The analysis in the "Why does sorting win?" section of this article gave us a way to estimate that threshold.
Here's my attempt at it, based on that analysis:
Suppose each item key requires s bytes
For the hash table, assuming s <= 64, our cache line size, then we need to read one cache line and write one cache line.
The bandwidth to sort one key is p(N) * 2 * s where p(N) is the number of passes of 1024-bucket radix sort required to sort N elements, and 2 comes from 1 read + 1 write per 1024-bucket radix sort pass
p(N) = ceil(log2(N) / log2(buckets))
Suppose N is the max number of items we can distinguish with an s=8 byte item key, so N = 2^64
then p(N) = ceil(64 / 10) = 7 passes
7 radix passes * (1 read + 1 write) * 8 bytes per item key = 112 bytes of bandwidth consumed, this is still less than the bandwidth of the hash table 2 * 64.
We haven't found the threshold yet.
We need to either increase the item count N or increase the item key size s beyond 8 bytes to find a threshold where this analysis estimates that the hash map uses less bandwidth. But we cant increase the item count N without first increasing the key size s. Suppose we just increase the key size and leave N as-is.
Assuming N=2^64 items and an item size of b=10 bytes gives an estimate of 140 bytes of bandwidth for sorting vs 128 bytes of bandwidth. we expect sorting to be slower for these values, and increasing b or N further should make it even worse.
(the bandwidth required for hash map hasnt increased as our 10 byte b is still less than the size of a cache line)
edit: above is wrong as i'm getting mixed up with elements vs items. elements are not required to be unique items. if elements are unique items then the problem is trivial. So N is not bounded by the key size, and we can increase N beyond 2^64 without increasing the key size s beyond 8 bytes.
keeping key size s fixed at 8 bytes per item suggests the threshold is at N=2^80 items
given by solving for N for the threshold where bandwidth estimate for sort = bandwidth estimate for hash table
>This analysis would suggests a 2.7× speedup vs. hash tables: 128 bytes vs. 48 bytes of memory traffic per uint64
It's ok to waste bandwidth, it doesn't directly impact performance. However, the limitation you are hitting (which directly impacts performance) is the number of memory accesses you can do (per cycle for instance) and the latency of each memory access. With linear access, after some initial read, data is ready instantly for the CPU to consume. For scattered data (hash tables), you have to pay a penalty on every read.
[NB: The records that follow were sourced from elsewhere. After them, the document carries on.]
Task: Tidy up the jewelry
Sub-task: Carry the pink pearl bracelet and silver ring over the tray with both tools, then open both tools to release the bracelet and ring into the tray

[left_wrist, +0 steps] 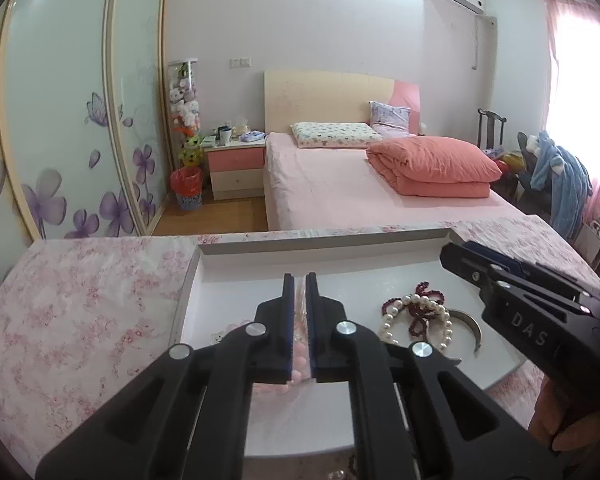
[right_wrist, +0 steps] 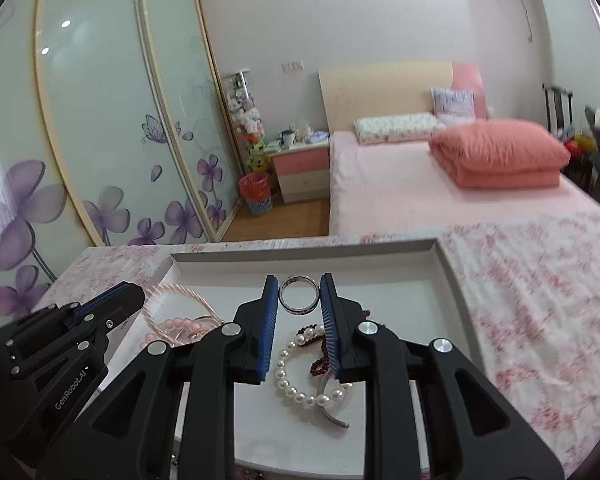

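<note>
Left wrist view: left gripper [left_wrist: 300, 280] at lower centre, jaws almost together on a clear pink strand — pink bead bracelet [left_wrist: 296, 376] showing beneath; pearl bracelet [left_wrist: 416, 320] at right centre over dark red beads [left_wrist: 420, 312], inside the white tray [left_wrist: 236, 260]
Right wrist view: right gripper [right_wrist: 299, 294] at centre, jaws narrowly apart — silver ring [right_wrist: 299, 294] between the tips, contact unclear; pearl bracelet below; left gripper at lower left
</note>
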`<state>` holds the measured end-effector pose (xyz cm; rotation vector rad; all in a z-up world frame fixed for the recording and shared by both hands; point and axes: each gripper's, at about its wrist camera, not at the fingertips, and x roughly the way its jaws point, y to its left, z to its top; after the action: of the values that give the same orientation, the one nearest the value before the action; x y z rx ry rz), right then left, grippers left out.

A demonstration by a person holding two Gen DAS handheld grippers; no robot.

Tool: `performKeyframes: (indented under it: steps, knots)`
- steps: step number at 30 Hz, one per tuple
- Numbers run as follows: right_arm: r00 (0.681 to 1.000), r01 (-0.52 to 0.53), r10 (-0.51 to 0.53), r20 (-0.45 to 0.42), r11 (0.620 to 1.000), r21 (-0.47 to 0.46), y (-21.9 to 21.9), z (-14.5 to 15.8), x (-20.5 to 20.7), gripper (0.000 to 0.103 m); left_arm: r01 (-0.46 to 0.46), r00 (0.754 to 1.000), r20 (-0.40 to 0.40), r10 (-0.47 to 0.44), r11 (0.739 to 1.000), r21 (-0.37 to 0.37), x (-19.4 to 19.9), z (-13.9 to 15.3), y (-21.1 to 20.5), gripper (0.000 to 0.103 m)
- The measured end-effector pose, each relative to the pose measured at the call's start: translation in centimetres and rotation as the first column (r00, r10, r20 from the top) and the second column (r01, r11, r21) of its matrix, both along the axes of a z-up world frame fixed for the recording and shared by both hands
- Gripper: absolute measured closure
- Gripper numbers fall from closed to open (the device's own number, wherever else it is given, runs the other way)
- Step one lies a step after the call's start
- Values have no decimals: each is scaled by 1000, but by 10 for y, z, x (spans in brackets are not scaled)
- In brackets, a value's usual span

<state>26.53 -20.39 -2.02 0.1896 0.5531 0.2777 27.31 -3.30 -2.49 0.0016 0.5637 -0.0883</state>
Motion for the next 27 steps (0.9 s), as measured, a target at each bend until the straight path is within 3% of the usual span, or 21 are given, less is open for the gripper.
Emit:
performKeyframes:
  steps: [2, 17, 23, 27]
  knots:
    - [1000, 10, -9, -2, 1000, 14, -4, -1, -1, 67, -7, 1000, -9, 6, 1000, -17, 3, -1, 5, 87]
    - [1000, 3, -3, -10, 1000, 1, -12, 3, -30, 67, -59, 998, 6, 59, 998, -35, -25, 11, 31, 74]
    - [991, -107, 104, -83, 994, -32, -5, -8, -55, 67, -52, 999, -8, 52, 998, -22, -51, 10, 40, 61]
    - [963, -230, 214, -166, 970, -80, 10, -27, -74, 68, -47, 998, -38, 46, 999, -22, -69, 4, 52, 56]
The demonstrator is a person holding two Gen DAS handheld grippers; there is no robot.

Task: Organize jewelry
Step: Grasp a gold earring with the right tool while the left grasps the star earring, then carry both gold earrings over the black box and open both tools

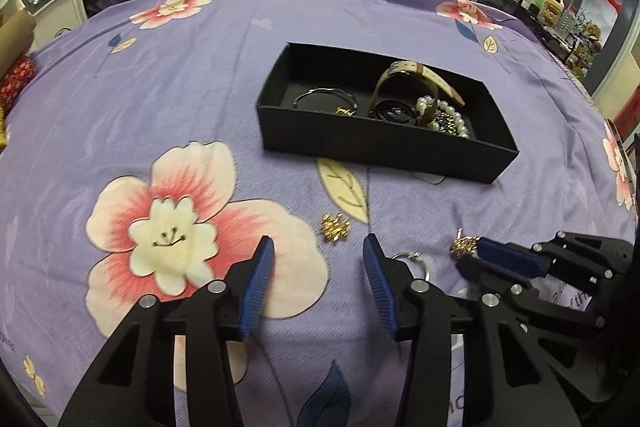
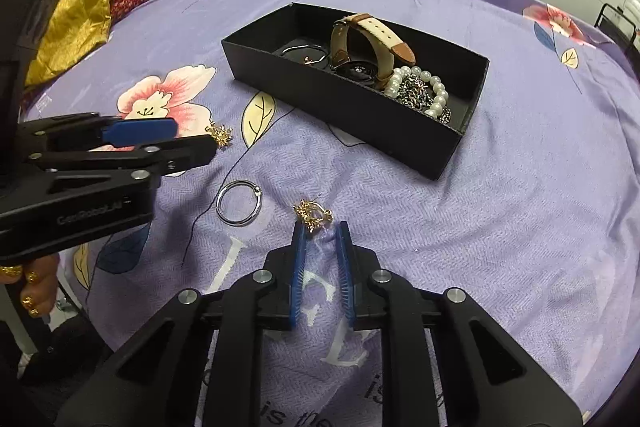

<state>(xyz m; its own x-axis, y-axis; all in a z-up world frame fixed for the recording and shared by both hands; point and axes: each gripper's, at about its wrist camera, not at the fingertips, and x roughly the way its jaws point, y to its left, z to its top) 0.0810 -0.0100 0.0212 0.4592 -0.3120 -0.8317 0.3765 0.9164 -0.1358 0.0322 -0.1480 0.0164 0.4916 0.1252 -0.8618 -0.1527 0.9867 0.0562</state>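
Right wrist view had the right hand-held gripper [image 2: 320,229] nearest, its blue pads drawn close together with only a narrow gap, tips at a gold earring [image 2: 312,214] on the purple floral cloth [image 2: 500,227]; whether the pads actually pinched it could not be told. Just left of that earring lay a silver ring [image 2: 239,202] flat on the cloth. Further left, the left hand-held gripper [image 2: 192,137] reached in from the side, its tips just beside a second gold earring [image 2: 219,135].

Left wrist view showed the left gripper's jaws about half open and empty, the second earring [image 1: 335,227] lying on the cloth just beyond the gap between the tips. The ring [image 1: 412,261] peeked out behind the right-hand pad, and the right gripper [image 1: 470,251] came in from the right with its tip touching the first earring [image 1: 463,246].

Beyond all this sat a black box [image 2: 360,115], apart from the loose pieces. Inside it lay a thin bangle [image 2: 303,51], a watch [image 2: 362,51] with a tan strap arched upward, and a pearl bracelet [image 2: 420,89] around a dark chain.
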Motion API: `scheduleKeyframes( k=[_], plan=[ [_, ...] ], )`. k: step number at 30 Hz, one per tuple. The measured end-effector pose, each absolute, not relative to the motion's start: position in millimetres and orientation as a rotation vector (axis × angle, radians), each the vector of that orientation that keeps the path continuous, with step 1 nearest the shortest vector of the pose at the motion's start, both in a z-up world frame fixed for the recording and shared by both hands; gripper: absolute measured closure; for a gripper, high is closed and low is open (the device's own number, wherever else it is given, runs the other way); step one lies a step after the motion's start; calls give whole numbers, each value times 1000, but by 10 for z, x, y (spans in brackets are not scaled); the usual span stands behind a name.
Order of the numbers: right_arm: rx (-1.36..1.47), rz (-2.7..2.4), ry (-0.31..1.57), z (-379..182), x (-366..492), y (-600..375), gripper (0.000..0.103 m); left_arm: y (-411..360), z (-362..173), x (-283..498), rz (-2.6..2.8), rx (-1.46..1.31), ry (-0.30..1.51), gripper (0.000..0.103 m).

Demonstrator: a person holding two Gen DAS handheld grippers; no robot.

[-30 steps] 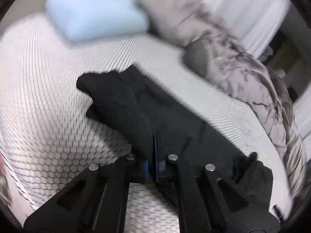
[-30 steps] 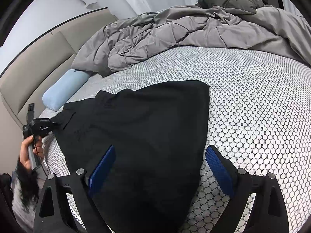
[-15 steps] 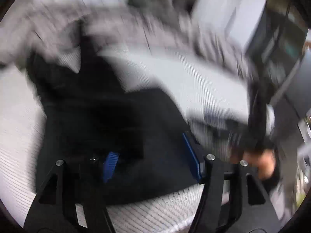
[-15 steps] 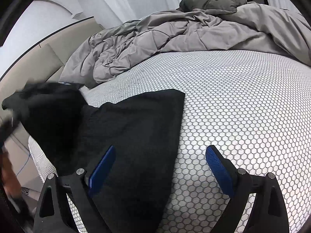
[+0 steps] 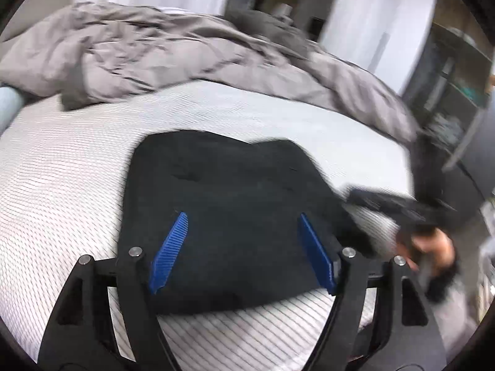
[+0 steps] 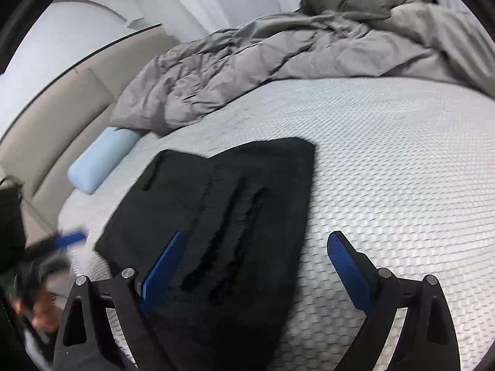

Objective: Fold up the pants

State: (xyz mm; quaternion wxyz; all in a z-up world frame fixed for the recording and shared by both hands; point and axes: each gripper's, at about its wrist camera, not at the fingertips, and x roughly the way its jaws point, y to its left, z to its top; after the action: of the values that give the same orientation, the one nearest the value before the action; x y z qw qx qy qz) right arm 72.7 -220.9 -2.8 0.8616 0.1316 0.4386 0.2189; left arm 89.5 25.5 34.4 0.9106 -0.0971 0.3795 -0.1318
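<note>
1. Although the black pants (image 6: 222,216) lie folded into a compact stack on the white honeycomb mattress (image 6: 386,160), near its front edge, the stack is not tidy: the right wrist view shows long creases running along the top layer, and one layer stands out past the other at the far end.
2. Both tongs are released and grasp nothing. The left gripper (image 5: 243,247) hovers with its blue pads spread over the near part of the cloth, and the right gripper (image 6: 256,266) hangs with one pad above the fabric and the other above bare mattress.
3. If another fold is meant, a pad pinching only the top layer would likely peel the stack apart, because the layers lie loose on one another.
4. Dragging a pad across the cloth could deepen the creases or skew the edges, as soft fabric bunches readily.
5. Since the near edge sits close to the mattress rim, a tug toward the person could pull the stack off the bed.
6. Further out, the rumpled grey duvet (image 6: 278,61) and the pale blue pillow (image 6: 102,160) lie apart from the pants, so I judge them little threat unless the stack is pushed far back.
</note>
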Motion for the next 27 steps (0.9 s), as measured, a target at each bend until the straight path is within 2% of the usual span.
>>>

So the bandwidth ratio is not the right factor to look at to estimate performance.
the big O copmlexity makes assumptions that break down in this case. E.g. it "ignores" memory access cost, which seems to be a key factor here.
[edit] I should have said "basic big O complexity" makes assumptions that break down. You can ofc decide to model memory access as part of "big O" which is a mathematical model
I could imagine the hash table wins again beyond a even greater threshold. Like what about 120GB and beyond?